Evaluation uses three split regimes. The mixed split is an 80/20 train-test split over edited scenes, with approximately 33k scenes for training and 8k for testing, and both editors present in train and test. The cross-edit splits train on one editing method and test on the other, so the model must generalize to an unseen generator. All 2D baselines are fine-tuned from released weights on rendered images from the same split protocol; the baselines include ResNet-50-based methods from Wang et al., reconstruction-based DM from Wang et al., CoDE, CLIP linear probes with ViT-B/16 and ViT-L/14, UFD (Ojha et al.), and DINOv2 fine-tuning. Table 1 reports overall accuracy plus class-wise fake and real accuracy. One concrete example: in the GaussCtrl→Instruct-GS2GS setting, DM reaches 83.8% overall accuracy but only 74.8% on fake samples, suggesting it is conservative under distribution shift; Fake3DD reaches 98.7% overall, with 99.1% fake accuracy and 98.4% real accuracy. The paper also performs an ablation in Fig. 2 by dropping one Gaussian attribute group at a time and measuring the accuracy change relative to the full model.

Reproducibility looks relatively strong. The paper says code and data are publicly released, uses a standard nerfstudio checkpoint format, relies on open-source components such as gsplat and Meta-Llama-3-8B-Instruct, and reports the prompts used to generate captions. What is less clear from the text is the exact optimizer, learning rate, epoch count, batch size, random seed strategy, and whether significance testing or confidence intervals were computed; those details are not provided in the excerpt.

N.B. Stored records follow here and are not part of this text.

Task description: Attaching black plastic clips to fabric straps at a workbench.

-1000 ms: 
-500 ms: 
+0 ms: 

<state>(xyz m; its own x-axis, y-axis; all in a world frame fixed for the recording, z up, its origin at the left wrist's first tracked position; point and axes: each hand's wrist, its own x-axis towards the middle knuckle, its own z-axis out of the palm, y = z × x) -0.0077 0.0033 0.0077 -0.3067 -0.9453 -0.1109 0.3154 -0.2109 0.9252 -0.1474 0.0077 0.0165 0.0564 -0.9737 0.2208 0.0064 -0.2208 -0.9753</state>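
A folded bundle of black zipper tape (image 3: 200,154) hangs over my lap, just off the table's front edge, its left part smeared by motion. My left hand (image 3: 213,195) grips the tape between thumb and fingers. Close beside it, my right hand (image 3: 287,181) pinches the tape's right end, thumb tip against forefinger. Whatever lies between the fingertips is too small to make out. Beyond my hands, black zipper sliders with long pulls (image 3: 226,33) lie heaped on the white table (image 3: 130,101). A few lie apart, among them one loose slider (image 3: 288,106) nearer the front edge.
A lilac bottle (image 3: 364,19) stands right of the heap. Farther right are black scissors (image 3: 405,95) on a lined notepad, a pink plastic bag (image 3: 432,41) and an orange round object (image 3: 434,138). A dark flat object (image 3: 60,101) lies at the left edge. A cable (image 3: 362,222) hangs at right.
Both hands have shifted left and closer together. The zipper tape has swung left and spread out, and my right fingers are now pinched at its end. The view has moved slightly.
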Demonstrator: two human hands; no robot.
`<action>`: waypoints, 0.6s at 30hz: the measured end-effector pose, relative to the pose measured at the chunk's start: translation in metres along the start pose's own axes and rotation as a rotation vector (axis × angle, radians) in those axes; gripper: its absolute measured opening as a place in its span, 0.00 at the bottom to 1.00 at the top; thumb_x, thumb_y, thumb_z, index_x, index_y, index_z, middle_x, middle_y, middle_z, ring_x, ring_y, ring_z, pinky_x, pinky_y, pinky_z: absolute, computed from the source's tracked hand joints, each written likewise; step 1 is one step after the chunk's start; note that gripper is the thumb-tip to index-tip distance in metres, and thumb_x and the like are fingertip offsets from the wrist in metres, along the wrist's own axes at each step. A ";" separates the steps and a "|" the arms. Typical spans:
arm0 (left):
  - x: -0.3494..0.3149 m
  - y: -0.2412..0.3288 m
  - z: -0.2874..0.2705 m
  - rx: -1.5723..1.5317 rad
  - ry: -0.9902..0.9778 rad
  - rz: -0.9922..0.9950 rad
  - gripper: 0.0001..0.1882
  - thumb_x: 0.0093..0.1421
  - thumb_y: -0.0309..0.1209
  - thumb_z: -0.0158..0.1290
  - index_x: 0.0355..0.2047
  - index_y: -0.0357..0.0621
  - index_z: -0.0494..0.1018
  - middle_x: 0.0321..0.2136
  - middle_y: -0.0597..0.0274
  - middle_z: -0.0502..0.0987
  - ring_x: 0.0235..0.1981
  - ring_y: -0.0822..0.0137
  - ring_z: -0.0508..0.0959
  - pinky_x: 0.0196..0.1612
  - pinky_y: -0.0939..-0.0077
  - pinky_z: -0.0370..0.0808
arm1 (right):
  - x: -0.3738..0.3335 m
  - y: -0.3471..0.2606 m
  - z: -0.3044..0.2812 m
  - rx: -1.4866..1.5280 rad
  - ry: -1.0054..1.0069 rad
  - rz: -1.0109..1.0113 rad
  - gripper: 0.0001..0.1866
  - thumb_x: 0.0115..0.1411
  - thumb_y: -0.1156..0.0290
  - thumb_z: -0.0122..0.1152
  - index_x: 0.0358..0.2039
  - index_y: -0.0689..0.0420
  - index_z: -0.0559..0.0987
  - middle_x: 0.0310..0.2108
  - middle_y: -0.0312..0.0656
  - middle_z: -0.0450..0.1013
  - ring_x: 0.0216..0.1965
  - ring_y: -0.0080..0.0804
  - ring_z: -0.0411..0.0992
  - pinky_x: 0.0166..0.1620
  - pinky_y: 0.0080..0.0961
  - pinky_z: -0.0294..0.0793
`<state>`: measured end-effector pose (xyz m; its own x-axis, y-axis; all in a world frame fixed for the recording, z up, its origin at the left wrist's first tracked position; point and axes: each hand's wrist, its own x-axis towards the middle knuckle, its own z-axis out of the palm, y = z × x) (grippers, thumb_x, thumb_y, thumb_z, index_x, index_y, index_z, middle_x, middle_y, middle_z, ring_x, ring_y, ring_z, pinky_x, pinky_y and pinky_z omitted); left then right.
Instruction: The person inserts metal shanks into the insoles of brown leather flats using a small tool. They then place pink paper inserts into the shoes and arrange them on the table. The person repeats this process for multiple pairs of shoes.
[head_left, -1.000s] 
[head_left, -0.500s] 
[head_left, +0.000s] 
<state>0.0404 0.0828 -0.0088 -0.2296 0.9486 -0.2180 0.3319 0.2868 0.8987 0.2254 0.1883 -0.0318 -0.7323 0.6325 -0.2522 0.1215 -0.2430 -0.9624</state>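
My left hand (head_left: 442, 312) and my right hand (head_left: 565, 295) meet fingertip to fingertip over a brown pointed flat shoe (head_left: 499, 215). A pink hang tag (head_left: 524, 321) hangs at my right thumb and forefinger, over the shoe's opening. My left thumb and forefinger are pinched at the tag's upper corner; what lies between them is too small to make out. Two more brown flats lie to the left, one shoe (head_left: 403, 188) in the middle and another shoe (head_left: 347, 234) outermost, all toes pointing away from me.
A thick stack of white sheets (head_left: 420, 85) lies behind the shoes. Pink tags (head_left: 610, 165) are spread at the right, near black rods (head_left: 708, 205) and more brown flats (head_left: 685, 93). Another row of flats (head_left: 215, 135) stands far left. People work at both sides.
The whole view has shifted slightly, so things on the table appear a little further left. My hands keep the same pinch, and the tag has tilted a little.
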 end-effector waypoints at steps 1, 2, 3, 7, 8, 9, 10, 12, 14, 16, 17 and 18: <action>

It is also not explicit whether the train/test split is scene-disjoint or only edit-level disjoint, and the paper notes that splits are performed at the edit level rather than enforcing a strict scene-level separation.

Technical innovations

• Formalizes 3D fake detection as a security task for manipulated 3D scene representations, extending beyond image-only deepfake detection.
• Introduces Fake3DGS, a large-scale benchmark of real and edited 3D Gaussian Splatting scenes with controlled manipulations of geometry, appearance, and layout.
• Proposes Fake3DD, a 3D-aware detector that classifies scenes directly from Gaussian-level attributes using a modified PointTransformerV3 backbone.
• Uses multi-view coherence and Gaussian attribute aggregation instead of relying on 2D rendering artifacts, which is the main departure from prior 2D deepfake detectors.
• Compresses the dataset representation with 8-bit per-parameter quantization and PNG encoding to make large-scale benchmarking practical.

Datasets

• Fake3DGS — >41k scenes; balanced real vs manipulated; 3DGS reconstructions compressed from ~7 TB to ~200 GB — built from UCO3D and edited with GaussCtrl / Instruct-GS2GS
• UCO3D — large-scale source dataset with >1000 categories (exact selected subset size not stated) — public source dataset

Baselines vs proposed

• CoDE: overall accuracy = 92.2% vs proposed: 98.9% (mixed split)
• DM (GaussCtrl→Instruct-GS2GS): overall accuracy = 83.8% vs proposed: 98.7%; fake accuracy = 74.8% vs 99.1%; real accuracy = 95.8% vs 98.4%
• DM (Instruct-GS2GS→GaussCtrl): overall accuracy = 82.4% vs proposed: 98.6%; fake accuracy = 80.3% vs 98.6%; real accuracy = 96.9% vs 98.3%
• CLIP ViT-B (cross-edit): overall accuracy = 74.3% vs proposed: 98.7% in the corresponding G→I protocol; fake accuracy = 41.5% vs 99.1%
• CLIP ViT-L (cross-edit): overall accuracy = 75.4% vs proposed: 98.6% in the corresponding G→I protocol; fake accuracy = 44.5% vs 98.6%
• DINOv2-B (mixed split): overall accuracy = 87.8% vs proposed: 98.9%; fake accuracy = 89.7% vs 98.1%; real accuracy = 85.8% vs 99.5%

Figures from the paper

Figures are reproduced from the source paper for academic discussion. Original copyright: the paper authors. See arXiv:2604.27590.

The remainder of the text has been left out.